Not to sound
like my mother, but it seems to me that people just don’t know how to break bad
news anymore.
It used to be that if something
unfortunate happened, you would sit down and write a letter. Or, in really
urgent circumstances, such as an unplanned pregnancy or the reading of a will,
you sent a telegram. This kind of advanced warning gave people plenty of time
to compose themselves, think about what they needed to say when they met the
writer of the letter or telegram, and choose the appropriate outfit.
When my friend Jon suddenly
announced over lunch that Ray Bradbury had died, I looked at him blankly. My
first reaction was, “Who the hell is Ray Bradbury?” and my second, “Why does
his name sound so familiar?”
Jon saw my flustered look. “The science
fiction writer?” he prompted. “Your favourite writer when we were in school?”
The penny dropped. “Oh my God! He’s
still alive? I thought he died ages ago!”
Amanda later said that this was
probably what people would say when they found out she had died. “It’s so depressing to be forgotten like that!”
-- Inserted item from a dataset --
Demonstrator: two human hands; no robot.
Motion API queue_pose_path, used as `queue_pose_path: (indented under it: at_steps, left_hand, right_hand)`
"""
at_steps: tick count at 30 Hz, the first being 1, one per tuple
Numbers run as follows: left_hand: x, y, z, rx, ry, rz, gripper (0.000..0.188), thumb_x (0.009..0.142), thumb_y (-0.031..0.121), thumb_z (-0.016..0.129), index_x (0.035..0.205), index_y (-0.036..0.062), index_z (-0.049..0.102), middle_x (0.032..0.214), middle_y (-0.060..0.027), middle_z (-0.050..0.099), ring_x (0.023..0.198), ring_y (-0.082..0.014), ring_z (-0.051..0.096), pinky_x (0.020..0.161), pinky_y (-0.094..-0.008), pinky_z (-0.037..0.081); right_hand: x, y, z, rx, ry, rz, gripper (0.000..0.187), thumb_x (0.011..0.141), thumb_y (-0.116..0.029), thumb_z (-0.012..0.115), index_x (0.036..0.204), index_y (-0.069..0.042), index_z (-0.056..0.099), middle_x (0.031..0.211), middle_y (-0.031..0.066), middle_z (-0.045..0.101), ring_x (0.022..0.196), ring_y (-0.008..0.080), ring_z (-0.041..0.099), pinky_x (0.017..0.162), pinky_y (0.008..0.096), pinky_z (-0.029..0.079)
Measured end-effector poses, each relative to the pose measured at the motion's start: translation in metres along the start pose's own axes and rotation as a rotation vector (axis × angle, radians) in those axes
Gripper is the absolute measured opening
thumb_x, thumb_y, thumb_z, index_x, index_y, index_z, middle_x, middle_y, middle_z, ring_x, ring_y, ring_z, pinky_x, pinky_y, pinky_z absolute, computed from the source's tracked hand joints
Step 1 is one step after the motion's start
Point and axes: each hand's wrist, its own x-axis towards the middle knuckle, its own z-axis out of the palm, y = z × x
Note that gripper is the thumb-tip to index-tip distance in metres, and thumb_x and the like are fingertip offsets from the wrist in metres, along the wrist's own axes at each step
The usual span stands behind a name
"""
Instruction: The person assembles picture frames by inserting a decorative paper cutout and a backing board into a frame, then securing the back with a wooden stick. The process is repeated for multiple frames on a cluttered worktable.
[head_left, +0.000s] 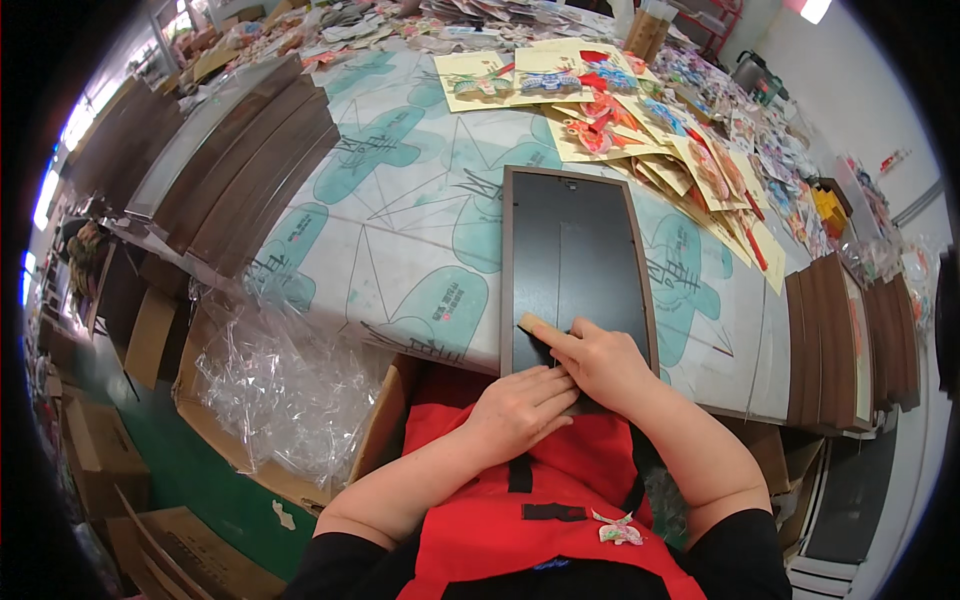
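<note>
A picture frame [575, 265] with a brown edge and a dark backing lies face down on the table in front of me, its near end at the table edge. My right hand [608, 368] rests on the lower part of the backing, index finger stretched to the left and the other fingers bent. A tan cover sits on that fingertip. Under it shows a small black strip, too hidden to name. My left hand [520, 408] lies across the frame's near end, fingers straight and close together, touching the right hand.
Stacks of brown frames stand at the left [225, 165] and right [835, 340]. Cream cards [560, 75] with colourful fish-shaped ornaments spread over the far table. A cardboard box [375, 425] of crumpled clear plastic [285, 385] sits below the table edge at left.
</note>
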Motion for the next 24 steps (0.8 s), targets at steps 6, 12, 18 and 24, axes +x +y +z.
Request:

“I’m sure that can’t be right,” I
insisted. “He’s been around forever.
I was ten when I first read ‘Dandelion Wine’. And that was…that was…years ago. He must have been 110!”
“That’s probably what they’ll be
saying at my funeral,” Amanda muttered, firmly trapped in her morbid parallel
universe.
“I’m still in shock!” I told Saffy
yesterday morning. She’d just sat down at the breakfast table, staring at her
handphone.
“Not in as much shock as I am right now!”
Saffy said dramatically, her magnificent bosom inflating like two perfectly
made soufflés. “I was literally in the toilet just then doing a number two. I
don’t know what it is about me and that vegetarian bee-hoon. I only need to
take two mouthfuls and…”
“Excuse me,” Amanda said, icicles
forming around her bowl of cereal.
“Oh, right. Anyway, there I am
sitting comfortably when I get this text message from Patricia. Here, let me
read it to you.”
Even without looking, I could tell
that Amanda had edged back in her seat away from Saffy’s handphone.
“It says, ‘Hi Saffy! How are you?
Are you enjoying your holiday? I am back in Sarawak for a few days. My father
passed away. Am here to help my mum with the funeral arrangements. Talk soon.’
And that’s it. What do you make of that?” Saffy sat back in her chair. “Don’t
you just love how she rattles on about how are you, how’s your holiday, I’m
here in Sarawak and then, bam!, my
dad is dead!”
Amanda leaned forward in her chair.
Instinctively, Saffy also leaned in, no doubt with the expectation that they
were about to bond over Patricia’s oddly phrased SMS.
“Saf,” Amanda began.
“Mmmm?”
“Did you wipe down your phone after you were in the
loo?”
Later in the afternoon, Sharyn
reported that she’d just had lunch with Saffy and that all Saffy could talk
about was Patricia’s SMS and Amanda’s neurotic germaphobia. “Aiyoh, I so tired
or-redi!” she exclaimed. “She won’t even let me eat my yong tau fu. She keep
saying I must pay attention to her! Udder-wise hor, when she die and I got no
one to talk to, I regret. Choy! Where got appetite to eat when your fren keep
talking about dying! And that Amanda, hor, she think the whole world so clean
as her, meh? Everywhere got germ! How you live with those two, har? I have one
lunch, I or-redi sian, ah, I tell you!”
All day, Saffy has been sending
Amanda and me emails attaching various drafts of her response to Patricia’s
SMS. My favourite one so far has been: “Dear Pat, I’m so sorry to hear about
your dad. I always thought he was really cute. LOL. Do you need me to come with
you to the reading of the will? Maybe he left me something too? LMFAO!”
Amanda says that we’re now at an age
when more and more people we know will die and the important thing is that we
learn to take the news in our stride and not become slightly unhinged the way
Saffy has.
Meanwhile, Saffy says Patricia’s SMS
has upset her so much she thinks her constipation is back. “I sat there on the
loo for an hour this morning,” she reported. “And nothing. The entire time, I kept looking nervously at my phone!”
“Wah,” Sharyn said, “far-der of fren
die also can get constipation, ah? When I die, then how?”